Sunday, September 15, 2024

N'ap Boule

What's happening?

My heart is so heavy in the last week. I may be biased, but there's been such a hopeful energy in this election term recently, despite the fact that I'm very independent and sort of politically homeless in a two-party system, despite the fact that there's been so much more divisive rhetoric on (one of) my formerly favorite social apps, despite all the bad things happening around the country, and despite the fact that it's somehow still a very close race. 

Watching the debate, I shook my head and smirked when Trump talked about the dogs and cats and pets, just like Kamala did, because he says wild stuff like that all the time. I was cheering for the moderators when they fact-checked him on it, although I wish that Harris had done more to set it straight as well.

Then, the issue blew up. Talk about Haitians eating pets and geese, racist enough on its own, turned into talk about voodoo and crime and savagery. And all this from people who claim to be Christians. Outrageous lies and the most specious stories got elevated to the level of a presidential debate, and while some on the right have either qualified the claims or outright apologized and condemned them, most have gone out of their way to perpetuate these vicious attacks. 

I grew up in the 80s in North Miami, when the neighborhood was changing. Caribbeans of all sorts were moving in, and other families were moving out. On our block, close to 135th Street, a kind of cultural thoroughfare in the city (you had to be there), the school buses started picking up a lot more kids from Jamaica and Haiti and other islands, until I was one of the few white kids on the bus to North Miami Senior High. There were two old white ladies on the same side of the street with us, who'd lived there for almost thirty years and both buried husbands in that neighborhood. When they died and their kids sold their houses. Two new Haitian families moved in, and there were a few more kids on the block to ride with on weekdays and run with on Saturdays. 

I don't know why my parents didn't move out when other families did. I don't know if it was financial or political or just stubborn. It could have been a mix of both, or it could have been that they didn't care. We never talked about it. All I knew was that there were a lot of kids with hyphenated last names like Jean-Baptiste and Jean-Pierre, and Saint-Fleur at my school. And I got an education that, apparently, a lot of people outside of our neighborhood. It was a time when these same slurs about voodoo and foods were rampant.

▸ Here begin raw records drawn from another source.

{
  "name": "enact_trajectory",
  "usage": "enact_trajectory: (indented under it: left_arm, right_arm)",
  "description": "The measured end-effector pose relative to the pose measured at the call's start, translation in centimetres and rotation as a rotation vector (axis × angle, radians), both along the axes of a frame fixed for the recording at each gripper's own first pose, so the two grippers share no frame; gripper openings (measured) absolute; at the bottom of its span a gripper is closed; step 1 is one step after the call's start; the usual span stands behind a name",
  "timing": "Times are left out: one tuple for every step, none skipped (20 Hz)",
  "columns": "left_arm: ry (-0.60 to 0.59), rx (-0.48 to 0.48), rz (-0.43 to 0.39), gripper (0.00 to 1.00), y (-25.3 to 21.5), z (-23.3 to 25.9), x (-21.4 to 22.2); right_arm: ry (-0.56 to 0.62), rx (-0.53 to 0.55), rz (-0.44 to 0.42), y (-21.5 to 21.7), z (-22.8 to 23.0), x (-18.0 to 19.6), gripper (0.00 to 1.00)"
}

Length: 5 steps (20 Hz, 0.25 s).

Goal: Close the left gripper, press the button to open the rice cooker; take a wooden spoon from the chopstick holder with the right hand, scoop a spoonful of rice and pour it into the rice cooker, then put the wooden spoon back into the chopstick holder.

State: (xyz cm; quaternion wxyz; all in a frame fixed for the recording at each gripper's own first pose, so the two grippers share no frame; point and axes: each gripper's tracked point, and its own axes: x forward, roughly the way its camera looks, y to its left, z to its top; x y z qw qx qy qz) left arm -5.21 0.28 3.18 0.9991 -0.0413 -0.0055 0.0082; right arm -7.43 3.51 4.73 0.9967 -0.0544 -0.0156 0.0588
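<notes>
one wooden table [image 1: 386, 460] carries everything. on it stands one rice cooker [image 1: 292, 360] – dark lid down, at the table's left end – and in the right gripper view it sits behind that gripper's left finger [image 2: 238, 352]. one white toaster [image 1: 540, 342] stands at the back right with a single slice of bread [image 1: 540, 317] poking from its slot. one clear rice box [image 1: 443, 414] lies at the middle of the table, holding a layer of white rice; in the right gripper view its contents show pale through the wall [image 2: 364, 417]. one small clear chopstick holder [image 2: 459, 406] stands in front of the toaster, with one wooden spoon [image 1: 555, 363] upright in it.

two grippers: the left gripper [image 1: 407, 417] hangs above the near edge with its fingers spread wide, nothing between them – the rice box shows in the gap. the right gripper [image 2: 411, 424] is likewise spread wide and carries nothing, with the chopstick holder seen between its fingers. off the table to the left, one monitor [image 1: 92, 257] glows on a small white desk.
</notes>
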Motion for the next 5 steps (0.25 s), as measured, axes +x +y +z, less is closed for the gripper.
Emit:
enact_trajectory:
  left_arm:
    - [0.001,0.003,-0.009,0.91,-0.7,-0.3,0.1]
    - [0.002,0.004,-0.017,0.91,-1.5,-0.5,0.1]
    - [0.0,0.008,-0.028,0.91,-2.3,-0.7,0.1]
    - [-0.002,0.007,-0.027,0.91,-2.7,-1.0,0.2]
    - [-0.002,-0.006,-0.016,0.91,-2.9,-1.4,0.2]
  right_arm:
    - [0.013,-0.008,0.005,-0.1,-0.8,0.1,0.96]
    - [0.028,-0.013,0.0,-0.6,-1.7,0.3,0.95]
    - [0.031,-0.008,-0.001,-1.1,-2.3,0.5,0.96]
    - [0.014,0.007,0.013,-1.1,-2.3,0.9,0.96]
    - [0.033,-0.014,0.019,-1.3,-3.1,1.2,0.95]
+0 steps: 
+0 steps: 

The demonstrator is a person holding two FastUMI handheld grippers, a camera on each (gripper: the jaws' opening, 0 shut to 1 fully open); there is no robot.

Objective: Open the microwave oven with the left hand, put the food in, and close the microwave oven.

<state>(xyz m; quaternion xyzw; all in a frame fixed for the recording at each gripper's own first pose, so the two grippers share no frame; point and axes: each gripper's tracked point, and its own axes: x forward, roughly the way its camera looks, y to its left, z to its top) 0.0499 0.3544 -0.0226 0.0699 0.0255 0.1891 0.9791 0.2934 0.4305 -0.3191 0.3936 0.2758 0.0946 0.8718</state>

Now, in retrospect, I know that a lot of that was just regular racism, coupled with that "wet foot, dry foot" campaign to let more white Cubans into the country, while turning away Black Haitians by the droves, even though both groups were, ostensibly, leaving the same types of poverty and political violence. At the time, all I knew was that people were saying nasty things, things I didn't understand, about people who were so tidy they insisted I take my shoes off in their house, even when the parents weren't home because they either ran a business, had two jobs, or worked and went to college at the same time.  All I knew was that they were so Christian that they could rarely come out to the park to play ball after school, because they were in church four times a week, for a couple of hours each time. My own parents had no such rules about keeping their floors clean, and we thought we were super-religious because we went to church on Sunday morning AND Wednesday night. All I knew was that the people saying all these nasty things couldn't possibly know my friends, zanmi mwen yo.

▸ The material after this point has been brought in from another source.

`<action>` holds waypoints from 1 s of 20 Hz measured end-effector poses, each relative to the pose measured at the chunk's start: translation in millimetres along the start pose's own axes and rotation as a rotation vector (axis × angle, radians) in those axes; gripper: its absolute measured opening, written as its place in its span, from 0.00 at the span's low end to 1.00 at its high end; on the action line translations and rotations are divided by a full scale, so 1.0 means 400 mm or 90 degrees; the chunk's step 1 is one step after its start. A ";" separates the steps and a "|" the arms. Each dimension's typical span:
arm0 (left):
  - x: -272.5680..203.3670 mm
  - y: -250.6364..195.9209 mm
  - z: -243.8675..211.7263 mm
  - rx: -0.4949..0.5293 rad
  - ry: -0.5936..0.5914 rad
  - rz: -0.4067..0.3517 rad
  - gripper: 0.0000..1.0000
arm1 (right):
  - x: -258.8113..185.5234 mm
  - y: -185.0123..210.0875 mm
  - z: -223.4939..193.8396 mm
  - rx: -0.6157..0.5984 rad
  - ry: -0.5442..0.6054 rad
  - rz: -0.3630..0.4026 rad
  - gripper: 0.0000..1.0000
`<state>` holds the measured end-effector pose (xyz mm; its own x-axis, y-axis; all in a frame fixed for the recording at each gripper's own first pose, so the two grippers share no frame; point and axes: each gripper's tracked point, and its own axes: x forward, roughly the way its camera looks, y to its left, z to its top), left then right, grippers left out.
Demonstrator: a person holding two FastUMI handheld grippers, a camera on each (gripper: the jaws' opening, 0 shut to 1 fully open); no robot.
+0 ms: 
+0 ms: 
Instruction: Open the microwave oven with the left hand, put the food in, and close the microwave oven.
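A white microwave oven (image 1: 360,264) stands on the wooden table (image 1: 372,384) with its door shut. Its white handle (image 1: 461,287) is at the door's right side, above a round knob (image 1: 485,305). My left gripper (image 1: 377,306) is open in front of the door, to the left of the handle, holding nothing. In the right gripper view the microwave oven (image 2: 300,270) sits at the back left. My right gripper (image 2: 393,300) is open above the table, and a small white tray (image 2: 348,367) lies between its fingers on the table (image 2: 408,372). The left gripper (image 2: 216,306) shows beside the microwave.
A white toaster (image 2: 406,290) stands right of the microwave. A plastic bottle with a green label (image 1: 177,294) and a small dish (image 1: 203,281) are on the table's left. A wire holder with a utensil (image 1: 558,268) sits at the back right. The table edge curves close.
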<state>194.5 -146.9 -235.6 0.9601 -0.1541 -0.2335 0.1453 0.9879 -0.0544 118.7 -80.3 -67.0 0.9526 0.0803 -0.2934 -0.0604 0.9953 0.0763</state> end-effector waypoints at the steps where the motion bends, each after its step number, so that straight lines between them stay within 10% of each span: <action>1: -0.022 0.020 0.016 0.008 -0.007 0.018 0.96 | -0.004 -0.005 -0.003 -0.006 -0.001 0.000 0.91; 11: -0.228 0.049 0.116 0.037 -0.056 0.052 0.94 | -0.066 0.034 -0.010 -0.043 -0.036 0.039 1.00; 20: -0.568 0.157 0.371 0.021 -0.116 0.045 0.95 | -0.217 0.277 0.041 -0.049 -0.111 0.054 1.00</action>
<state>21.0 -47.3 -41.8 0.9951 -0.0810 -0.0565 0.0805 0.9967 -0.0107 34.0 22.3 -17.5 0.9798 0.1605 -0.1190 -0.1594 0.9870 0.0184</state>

Obviously, another part of my education was learning a little Kreyol, partly because I needed it to order food from the trucks and the corner store, partly because we used it to call plays when I played basketball (poorly) on the Optimist team in Pepper Park, and partly because some of those Haitian girls at school were beautiful. What I lacked in looks, I tried to make up in charm and guile by speaking a little Kreyol. It was not very effective. 

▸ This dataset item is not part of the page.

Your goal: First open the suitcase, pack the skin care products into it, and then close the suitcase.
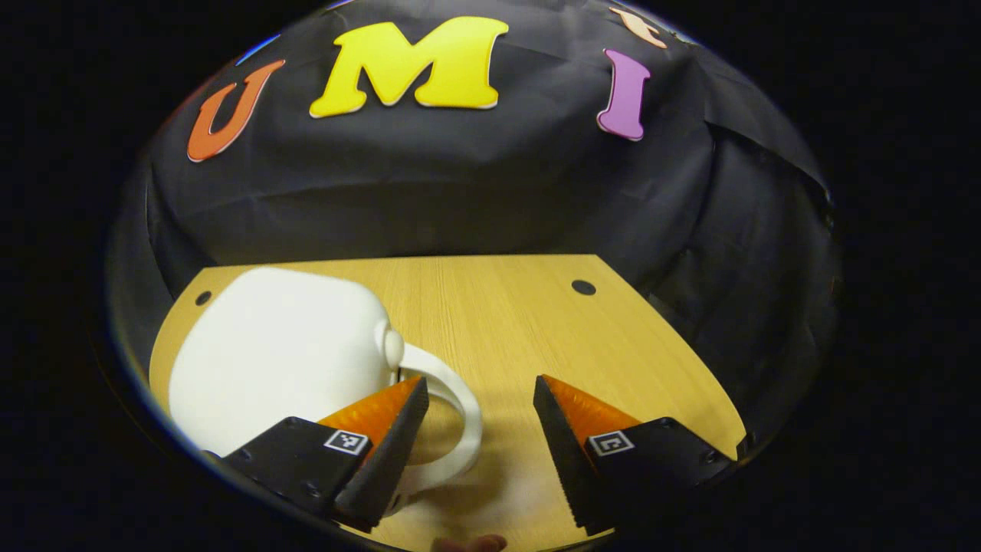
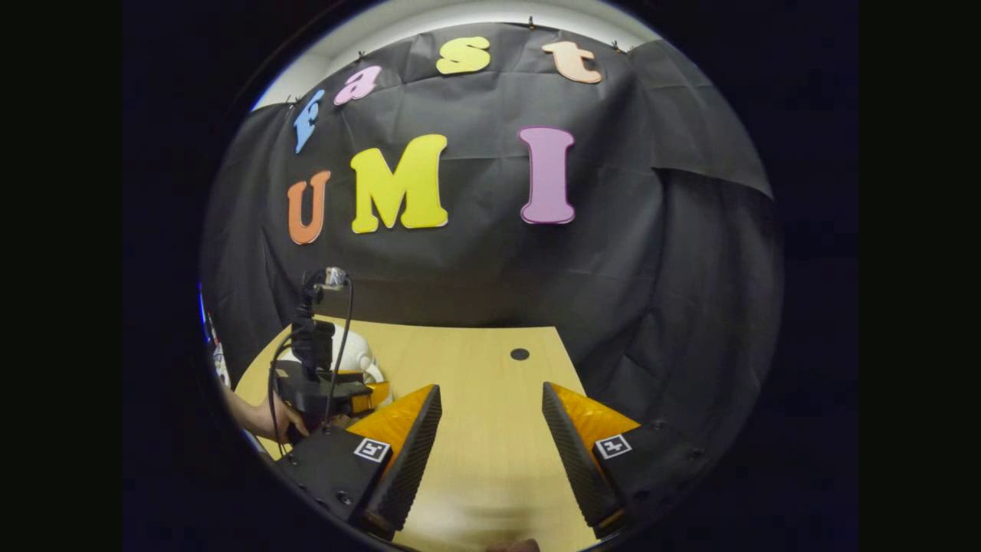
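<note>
My left gripper [image 1: 479,414] is spread wide beside the white suitcase [image 1: 276,353] on the table [image 1: 498,322], one finger [image 1: 383,429] at its handle [image 1: 452,406]. My right gripper [image 2: 490,429] gapes too, well right of the suitcase, holding nothing

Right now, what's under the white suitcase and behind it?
The white suitcase sits closed on the wooden table; behind it hangs the black cloth wall. Its inside is hidden, and its handle faces the left gripper.

Dim booth, bright overhead light on wooden table [image 1: 490,322]; strong fisheye bending at edges, bottom rim blurred.
</note>
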Tool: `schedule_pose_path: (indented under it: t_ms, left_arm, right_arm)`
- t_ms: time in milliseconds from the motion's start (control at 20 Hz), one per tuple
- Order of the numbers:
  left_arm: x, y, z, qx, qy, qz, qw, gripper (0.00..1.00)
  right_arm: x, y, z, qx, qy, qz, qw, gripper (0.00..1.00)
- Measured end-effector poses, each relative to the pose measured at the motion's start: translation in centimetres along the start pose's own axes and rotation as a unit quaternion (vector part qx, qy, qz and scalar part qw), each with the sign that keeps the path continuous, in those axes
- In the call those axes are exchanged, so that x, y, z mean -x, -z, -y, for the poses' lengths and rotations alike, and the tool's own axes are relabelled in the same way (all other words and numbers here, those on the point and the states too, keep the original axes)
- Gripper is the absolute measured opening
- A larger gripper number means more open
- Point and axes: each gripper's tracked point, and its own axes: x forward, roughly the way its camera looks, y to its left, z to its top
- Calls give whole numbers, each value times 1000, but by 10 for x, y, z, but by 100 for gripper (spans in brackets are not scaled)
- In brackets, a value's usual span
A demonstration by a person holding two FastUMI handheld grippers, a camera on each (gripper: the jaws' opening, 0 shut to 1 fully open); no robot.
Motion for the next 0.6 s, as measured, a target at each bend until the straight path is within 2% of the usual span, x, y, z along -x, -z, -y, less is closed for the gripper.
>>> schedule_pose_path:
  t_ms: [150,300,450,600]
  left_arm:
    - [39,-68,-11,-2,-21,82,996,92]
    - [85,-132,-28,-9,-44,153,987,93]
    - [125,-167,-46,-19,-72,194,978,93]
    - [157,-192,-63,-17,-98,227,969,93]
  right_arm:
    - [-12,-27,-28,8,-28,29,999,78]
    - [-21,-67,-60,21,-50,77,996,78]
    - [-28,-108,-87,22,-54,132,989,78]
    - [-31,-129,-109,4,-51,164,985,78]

There's a word in Kreyol that a lot of Haitians use to refer to their countrymen - zoe. The word itself means "bone," but in this context, it means a lot more, depending on who you ask. When you're a zoe, you're hard as bone, tough to break, but able to heal from the worst destruction. Or it can mean something like "bone of my bone," brethren, the same through and through. Either way, it's a word I'm using in all my prayers for my Haitian friends these days, past, present, and future. I pray that you remain strong as bone, hard to break and hard-hitting as well.